## EXERCISE REQUIREMENTS
Every line of the data must be retyped exactly as it stands.

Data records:
☆ ☆ ☆ ☆ ☆ ☆ ☆

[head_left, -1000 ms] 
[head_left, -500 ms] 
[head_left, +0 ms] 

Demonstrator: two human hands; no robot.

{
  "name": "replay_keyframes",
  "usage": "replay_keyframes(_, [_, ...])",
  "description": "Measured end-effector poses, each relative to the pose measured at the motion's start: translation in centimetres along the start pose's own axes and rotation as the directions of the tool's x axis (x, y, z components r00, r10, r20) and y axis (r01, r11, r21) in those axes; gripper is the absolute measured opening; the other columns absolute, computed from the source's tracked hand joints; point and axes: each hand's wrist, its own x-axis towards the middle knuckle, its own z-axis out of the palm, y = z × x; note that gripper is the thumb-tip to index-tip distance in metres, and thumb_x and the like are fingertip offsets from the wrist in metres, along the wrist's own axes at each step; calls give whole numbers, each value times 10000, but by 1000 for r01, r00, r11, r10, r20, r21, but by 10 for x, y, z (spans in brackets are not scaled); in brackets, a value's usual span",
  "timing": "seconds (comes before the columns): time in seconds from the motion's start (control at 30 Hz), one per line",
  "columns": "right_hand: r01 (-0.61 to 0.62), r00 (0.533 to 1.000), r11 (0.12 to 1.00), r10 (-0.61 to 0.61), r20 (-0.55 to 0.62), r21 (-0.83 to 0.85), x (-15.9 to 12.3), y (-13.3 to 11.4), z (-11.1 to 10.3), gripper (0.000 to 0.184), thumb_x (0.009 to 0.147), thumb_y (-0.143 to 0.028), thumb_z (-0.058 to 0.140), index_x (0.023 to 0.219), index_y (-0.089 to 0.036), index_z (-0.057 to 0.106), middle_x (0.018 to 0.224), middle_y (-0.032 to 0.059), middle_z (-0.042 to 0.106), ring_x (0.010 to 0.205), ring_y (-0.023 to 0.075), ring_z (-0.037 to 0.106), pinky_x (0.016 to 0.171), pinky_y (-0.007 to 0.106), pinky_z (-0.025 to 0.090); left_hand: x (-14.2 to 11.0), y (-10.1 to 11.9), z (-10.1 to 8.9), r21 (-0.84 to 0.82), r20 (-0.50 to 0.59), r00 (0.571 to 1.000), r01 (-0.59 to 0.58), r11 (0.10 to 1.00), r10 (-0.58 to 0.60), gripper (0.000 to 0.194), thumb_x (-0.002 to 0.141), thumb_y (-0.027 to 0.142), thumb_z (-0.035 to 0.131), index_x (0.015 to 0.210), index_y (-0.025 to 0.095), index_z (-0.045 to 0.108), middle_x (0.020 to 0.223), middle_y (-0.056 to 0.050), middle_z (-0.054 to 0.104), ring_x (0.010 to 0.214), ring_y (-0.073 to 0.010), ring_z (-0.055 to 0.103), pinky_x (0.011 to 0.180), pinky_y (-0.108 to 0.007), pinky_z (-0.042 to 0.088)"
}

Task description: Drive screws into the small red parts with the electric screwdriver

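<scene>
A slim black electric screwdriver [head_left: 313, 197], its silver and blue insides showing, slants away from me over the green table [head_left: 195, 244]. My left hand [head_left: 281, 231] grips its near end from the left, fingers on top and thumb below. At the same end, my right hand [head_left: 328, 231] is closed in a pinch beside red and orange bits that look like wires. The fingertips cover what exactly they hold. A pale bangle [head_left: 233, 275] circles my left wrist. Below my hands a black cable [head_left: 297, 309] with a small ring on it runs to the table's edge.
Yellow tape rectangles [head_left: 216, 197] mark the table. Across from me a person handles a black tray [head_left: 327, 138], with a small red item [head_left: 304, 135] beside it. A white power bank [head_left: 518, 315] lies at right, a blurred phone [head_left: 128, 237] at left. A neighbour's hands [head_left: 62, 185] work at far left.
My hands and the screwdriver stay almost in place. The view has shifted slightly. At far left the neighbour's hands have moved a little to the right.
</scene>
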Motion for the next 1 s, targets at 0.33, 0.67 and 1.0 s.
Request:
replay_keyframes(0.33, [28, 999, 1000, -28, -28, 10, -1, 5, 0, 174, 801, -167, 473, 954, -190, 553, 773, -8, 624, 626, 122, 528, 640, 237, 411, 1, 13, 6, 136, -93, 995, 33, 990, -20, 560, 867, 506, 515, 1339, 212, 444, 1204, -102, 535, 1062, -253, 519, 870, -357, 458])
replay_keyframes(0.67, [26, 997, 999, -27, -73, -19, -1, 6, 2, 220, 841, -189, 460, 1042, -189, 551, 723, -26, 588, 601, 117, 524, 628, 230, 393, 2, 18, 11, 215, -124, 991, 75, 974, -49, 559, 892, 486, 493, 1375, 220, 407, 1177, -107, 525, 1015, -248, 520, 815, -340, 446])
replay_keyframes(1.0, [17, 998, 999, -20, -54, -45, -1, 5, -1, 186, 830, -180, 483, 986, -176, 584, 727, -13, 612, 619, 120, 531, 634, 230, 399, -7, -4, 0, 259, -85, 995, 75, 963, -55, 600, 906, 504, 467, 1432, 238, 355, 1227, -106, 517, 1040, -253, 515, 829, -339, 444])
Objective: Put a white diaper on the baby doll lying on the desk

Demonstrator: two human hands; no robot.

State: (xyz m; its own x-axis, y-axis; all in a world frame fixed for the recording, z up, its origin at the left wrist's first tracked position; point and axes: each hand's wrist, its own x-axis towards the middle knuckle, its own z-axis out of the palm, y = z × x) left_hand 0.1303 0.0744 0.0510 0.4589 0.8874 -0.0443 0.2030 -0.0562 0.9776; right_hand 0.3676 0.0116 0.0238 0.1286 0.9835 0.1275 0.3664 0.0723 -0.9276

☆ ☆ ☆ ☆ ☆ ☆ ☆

## ANSWER FOR THE TASK
[head_left, -1000 ms] 
[head_left, -500 ms] 
[head_left, +0 ms] 

Demonstrator: two human hands; no robot.

{
  "name": "replay_keyframes",
  "usage": "replay_keyframes(_, [_, ...])",
  "description": "Measured end-effector poses, each relative to the pose measured at the motion's start: translation in centimetres along the start pose's own axes and rotation as the directions of the tool's x axis (x, y, z components r00, r10, r20) and y axis (r01, r11, r21) in those axes; gripper is the absolute measured opening; the other columns absolute, computed from the source's tracked hand joints; point and axes: each hand's wrist, its own x-axis towards the middle knuckle, its own z-axis out of the palm, y = z × x; note that gripper is the thumb-tip to index-tip distance in metres, and thumb_x and the like are fingertip offsets from the wrist in metres, along the wrist's own axes at each step; calls give whole numbers, each value times 10000, but by 1000 for r01, r00, r11, r10, r20, r21, but by 10 for x, y, z (spans in brackets are not scaled); in brackets, a value's usual span",
  "timing": "seconds (comes before the columns): time in seconds from the motion's start (control at 30 Hz), one per line",
  "columns": "right_hand: r01 (-0.61 to 0.62), r00 (0.533 to 1.000), r11 (0.12 to 1.00), r10 (-0.61 to 0.61), r20 (-0.55 to 0.62), r21 (-0.83 to 0.85), x (-15.9 to 12.3), y (-13.3 to 11.4), z (-11.1 to 10.3), gripper (0.000 to 0.184), thumb_x (0.009 to 0.147), thumb_y (-0.143 to 0.028), thumb_z (-0.058 to 0.140), index_x (0.023 to 0.219), index_y (-0.089 to 0.036), index_z (-0.057 to 0.106), middle_x (0.018 to 0.224), middle_y (-0.032 to 0.059), middle_z (-0.042 to 0.106), ring_x (0.010 to 0.205), ring_y (-0.023 to 0.075), ring_z (-0.037 to 0.106), pinky_x (0.016 to 0.171), pinky_y (-0.007 to 0.106), pinky_z (-0.025 to 0.090); left_hand: x (-14.2 to 11.0), y (-10.1 to 11.9), z (-10.1 to 8.9), r21 (-0.84 to 0.82), r20 (-0.50 to 0.59), r00 (0.571 to 1.000), r01 (-0.59 to 0.58), r11 (0.10 to 1.00), r10 (-0.58 to 0.60), gripper (0.000 to 0.194), thumb_x (-0.002 to 0.141), thumb_y (-0.027 to 0.142), thumb_z (-0.035 to 0.131), index_x (0.015 to 0.210), index_y (-0.025 to 0.095), index_z (-0.045 to 0.108), middle_x (0.020 to 0.223), middle_y (-0.056 to 0.050), middle_z (-0.054 to 0.104), ring_x (0.010 to 0.214), ring_y (-0.073 to 0.010), ring_z (-0.055 to 0.103), pinky_x (0.011 to 0.180), pinky_y (-0.108 to 0.007), pinky_z (-0.042 to 0.088)"
}

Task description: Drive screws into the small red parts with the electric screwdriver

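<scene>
A slim black electric screwdriver [head_left: 313, 197], its silver and blue insides showing, slants away from me over the green table [head_left: 195, 244]. My left hand [head_left: 281, 231] grips its near end from the left, fingers on top and thumb below. At the same end, my right hand [head_left: 328, 231] is closed in a pinch beside red and orange bits that look like wires. The fingertips cover what exactly they hold. A pale bangle [head_left: 233, 275] circles my left wrist. Below my hands a black cable [head_left: 297, 309] with a small ring on it runs to the table's edge.
Yellow tape rectangles [head_left: 216, 197] mark the table. Across from me a person handles a black tray [head_left: 327, 138], with a small red item [head_left: 304, 135] beside it. A white power bank [head_left: 518, 315] lies at right, a blurred phone [head_left: 128, 237] at left. A neighbour's hands [head_left: 62, 185] work at far left.
My hands and the screwdriver stay almost in place. The view has shifted slightly. At far left the neighbour's hands have moved a little to the right.
</scene>
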Motion for the next 1 s, targets at 0.33, 0.67 and 1.0 s.
Request:
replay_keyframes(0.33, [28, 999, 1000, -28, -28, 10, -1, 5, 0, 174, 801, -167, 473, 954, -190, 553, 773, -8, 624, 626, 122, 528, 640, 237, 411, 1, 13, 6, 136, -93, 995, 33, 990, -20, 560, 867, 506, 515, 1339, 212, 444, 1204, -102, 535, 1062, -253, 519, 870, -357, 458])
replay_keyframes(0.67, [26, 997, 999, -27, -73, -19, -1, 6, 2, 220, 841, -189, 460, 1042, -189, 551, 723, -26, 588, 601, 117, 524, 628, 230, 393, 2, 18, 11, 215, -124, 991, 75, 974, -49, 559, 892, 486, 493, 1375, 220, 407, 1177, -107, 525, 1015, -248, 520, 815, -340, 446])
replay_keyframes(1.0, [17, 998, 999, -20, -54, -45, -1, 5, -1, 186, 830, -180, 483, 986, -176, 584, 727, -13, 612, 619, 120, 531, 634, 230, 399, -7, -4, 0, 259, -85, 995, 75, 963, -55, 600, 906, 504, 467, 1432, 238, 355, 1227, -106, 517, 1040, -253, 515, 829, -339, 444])
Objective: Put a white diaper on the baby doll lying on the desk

Demonstrator: two human hands; no robot.

State: (xyz m; its own x-axis, y-axis; all in a world frame fixed for the recording, z up, its origin at the left wrist's first tracked position; point and axes: each hand's wrist, its own x-axis towards the middle knuckle, its own z-axis out of the palm, y = z × x) left_hand 0.1303 0.0744 0.0510 0.4589 0.8874 -0.0443 0.2030 -0.0562 0.9776; right_hand 0.3676 0.0116 0.0238 0.1286 0.9835 0.1275 0.3664 0.0723 -0.9276

This answer has been given in full.